Mirasçı olma anlamına gelen, irs ve veraset kökünden ism-i mef'ul; ölen kimsenin geride bıraktığı mal. Buna miras veya terike de denir. Miras bırakana "muris", mirası almaya hak kazanana "varis", mirasın hak sahiplerine bölüştürülmesini inceleyen ilme de "feraiz" denir.

Mevrus anlamında terike ve tirke; terketmek, bırakmak anlamındaki terk kökünden isimdir. Bir terim olarak terike; murisin geride bıraktığı ve mirasçılarına intikal eden şeyleri ifade eder. Hanefilere göre, terikenin kapsamına giren mal ve haklar şunlardır: a) Menkul ve gayri menkuller, b) Murisin alacakları ile lehine tahakkuk etmiş bulunan diyet ve tazminat bedelleri gibi mali haklar, c) Murise ait rehin ve satılıp da bedeli ödenmemiş bulunan mallar, d) İrtifak hakkı gibi mala bağlı olan haklar. Geçme, su alma ve sulama, su geçirme gibi haklar bunlar arasında sayılabilir.

Şu haklar terikeye girmez: a) Faydalanma hakkı. Mesela; kira akdi yalnız mülk üzerinde yararlanma hakkı verdiği için, murisin ölümüyle, yaptığı kira akdi sona erer. Mirasçıların kira akdini yenilemeleri veya gayri menkulu boşaltmaları gerekir. Ancak kiracıya ek süre verilmesini gerektiren durumlar bundan müstesnadır (bk. "İcare" maddesi), b) Velayet, vekalet, hıdane, vazife, hilafet gibi şahsa bağlı haklar terike dışında olup, bunlar miras yoluyla geçmez. c) Mali ve şahsi haklar birlikte bulunursa şahsi hak galip ise, bu terikeye girmez. Muhayyerlik ve şuf'a hakkı gibi.

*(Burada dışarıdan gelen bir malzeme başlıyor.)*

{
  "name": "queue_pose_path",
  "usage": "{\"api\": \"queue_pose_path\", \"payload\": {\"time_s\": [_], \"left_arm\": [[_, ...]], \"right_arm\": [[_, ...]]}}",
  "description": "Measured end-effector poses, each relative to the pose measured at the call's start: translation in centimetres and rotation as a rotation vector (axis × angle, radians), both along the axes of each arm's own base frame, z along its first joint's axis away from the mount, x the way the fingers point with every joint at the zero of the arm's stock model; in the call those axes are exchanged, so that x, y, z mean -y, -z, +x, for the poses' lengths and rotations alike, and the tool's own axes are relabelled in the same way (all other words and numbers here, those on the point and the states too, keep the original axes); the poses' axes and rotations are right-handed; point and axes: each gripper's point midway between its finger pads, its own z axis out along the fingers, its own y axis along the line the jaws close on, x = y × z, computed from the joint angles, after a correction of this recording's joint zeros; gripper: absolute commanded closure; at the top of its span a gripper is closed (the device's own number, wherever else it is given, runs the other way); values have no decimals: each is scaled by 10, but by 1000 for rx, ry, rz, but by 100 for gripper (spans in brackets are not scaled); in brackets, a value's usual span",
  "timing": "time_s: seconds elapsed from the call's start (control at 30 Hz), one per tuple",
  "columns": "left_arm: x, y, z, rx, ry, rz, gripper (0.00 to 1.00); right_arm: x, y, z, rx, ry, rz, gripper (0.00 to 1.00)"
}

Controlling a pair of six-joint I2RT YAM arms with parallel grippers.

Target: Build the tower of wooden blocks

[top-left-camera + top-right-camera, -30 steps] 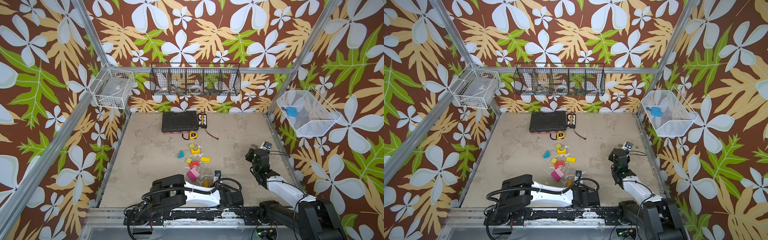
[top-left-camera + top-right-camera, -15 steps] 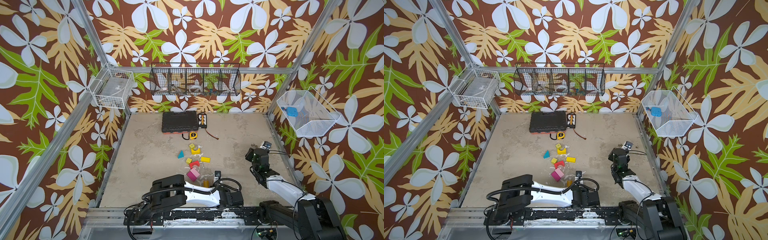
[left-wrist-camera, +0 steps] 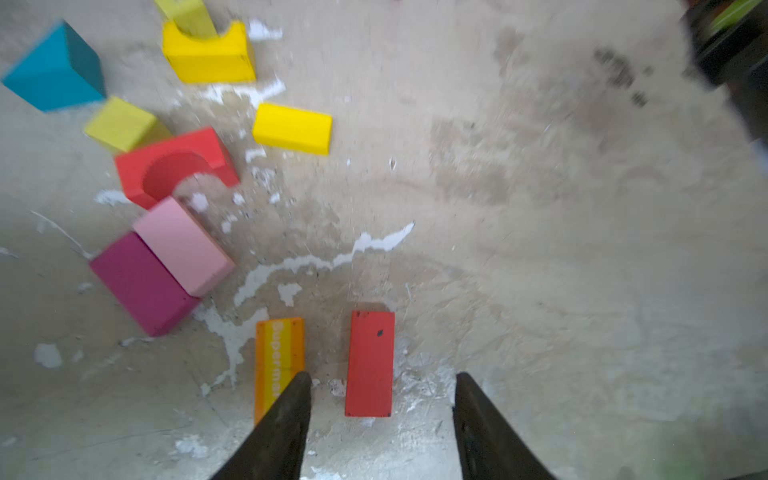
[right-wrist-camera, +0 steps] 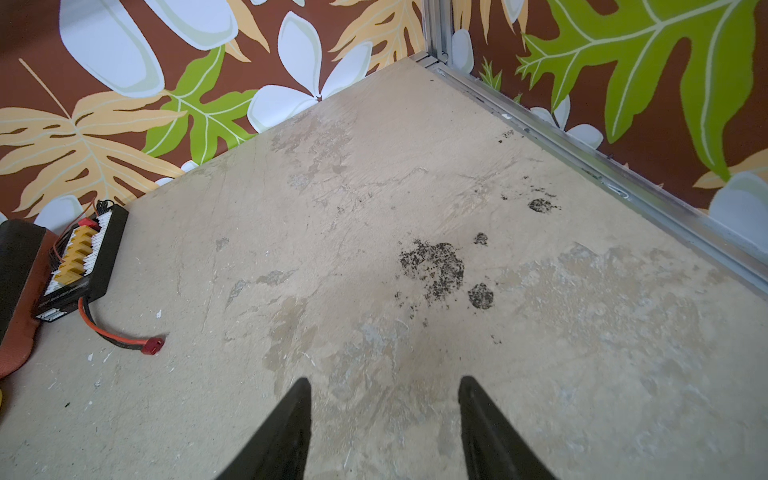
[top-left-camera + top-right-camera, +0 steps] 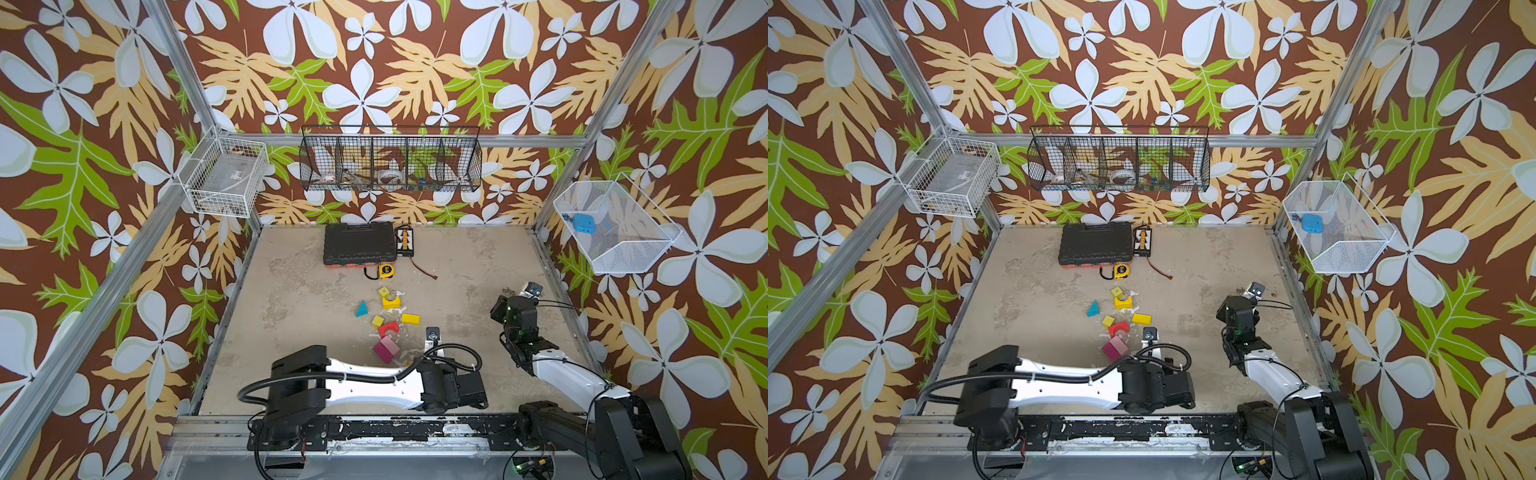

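Note:
The wood blocks lie loose on the table and no tower shows in any view. In the left wrist view I see a teal wedge (image 3: 54, 68), a yellow arch (image 3: 208, 56), a yellow brick (image 3: 293, 129), a red arch (image 3: 174, 166), and a pink block (image 3: 183, 245) resting against a magenta block (image 3: 141, 282). My left gripper (image 3: 382, 376) is open over a flat red brick (image 3: 370, 332), with an orange brick (image 3: 278, 345) beside one finger. My right gripper (image 4: 384, 380) is open over bare table at the right.
At the back stand a black case (image 5: 359, 243), a charger board (image 5: 404, 241) with a red wire (image 5: 424, 272), and a yellow tape measure (image 5: 386, 271). Wire baskets hang on the walls. A metal rail (image 4: 582, 166) edges the table near my right gripper.
My left gripper's jaws have opened wider. Neither arm has visibly moved in the top views.

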Motion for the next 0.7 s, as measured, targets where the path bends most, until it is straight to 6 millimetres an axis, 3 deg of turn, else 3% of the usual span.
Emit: {"api": "queue_pose_path", "payload": {"time_s": [0.07, 0.13, 0.23, 0.33, 0.43, 0.57, 0.7], "left_arm": [[-23, -25, 5, 63, -12, -15, 35], [-52, -35, 9, 105, -34, -4, 26], [-102, -42, 22, 138, -72, 7, 21], [-137, -41, 37, 153, -77, -22, 17], [-157, -29, 36, 147, -25, -42, 10], [-168, -39, 32, 179, 7, -148, 0], [-179, -44, 27, 193, 11, -215, 0]], "right_arm": [[-1, 0, 0, 1, -3, 1, 52], [-2, -1, 0, 4, -13, 5, 52], [-4, -3, -1, 13, -25, 8, 52], [-4, -3, -2, 18, -31, 3, 49], [-6, -6, -4, 33, -47, 9, 41], [-9, -18, -14, 50, -54, 43, 35], [-41, -25, -37, 83, -177, 182, 27]]}}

Şafii, Maliki ve Hanbeli'lere göre, mal, yararlanma ve benzeri hakların, tümü mirasa girer. Yalnız şahsa bağlı haklar bundan müstesnadır (el-Fetava'l-Hindiyye, Bulak 1310, VI, 447 vd.; İbn Rüşd, Bidayetü'l-Müctehid, Mısır, ty., II, 310 vd.; Ömer Nasuhi Bilmen, Hukuki İslamiyye ve Istılahatı Fıkhiyye Kamusu, İstanbul, ty., V, 209 vd.; Hamdi Döndüren, Delilleriyle İslam Hukuku, İstanbul 1983, s. 427, 428).

İslam'da mirasın intikali Kitap, Sünnet ve İcma delillerine dayanır.

Kur'an-ı Kerim'de mirasla ilgili ayetler iki sahifeyi geçmez. Doğrudan mirasla ilgili ayetler, en-Nisa Suresi 11, 12 ve 176. ayetlerdir. el-Enfal Suresinin 75. ayeti ile, en-Nisa Suresinin 7. ayetleri uzak hısımların haklarını genel ifadeler halinde bildirir (Âyetlerin tefsir ve açıklaması için bk. El-Cassas, Ahkamü'l-Kur'an; İbnü'l Arabi, Ahkamu'l-Kur'an; İbn Kesir, Tefsiru Kur'ani'l-Azim ve Elmalılı, Hak Dini Kur'an Dili tefsirleri ilgili bölümleri.)

Hz. Peygamber şöyle buyurmuştur: "Feraiz, (miras) ilmini öğreniniz ve bunu insanlara öğretiniz. Çünkü feraiz, ilmin yarısıdır" (Tirmizi, Feraiz. 2; İbn Mace, feraiz, 1; Buhari Feraiz. 2). kur'an-ı Kerim'de kısaca açıklanan miras hükümleri sünnetle genişletilmiş ve miras hukuku müesseseleşmiştir (Hadisler için bk. eş-Şevkani, Neymlül-Evtar, VI, 57-72).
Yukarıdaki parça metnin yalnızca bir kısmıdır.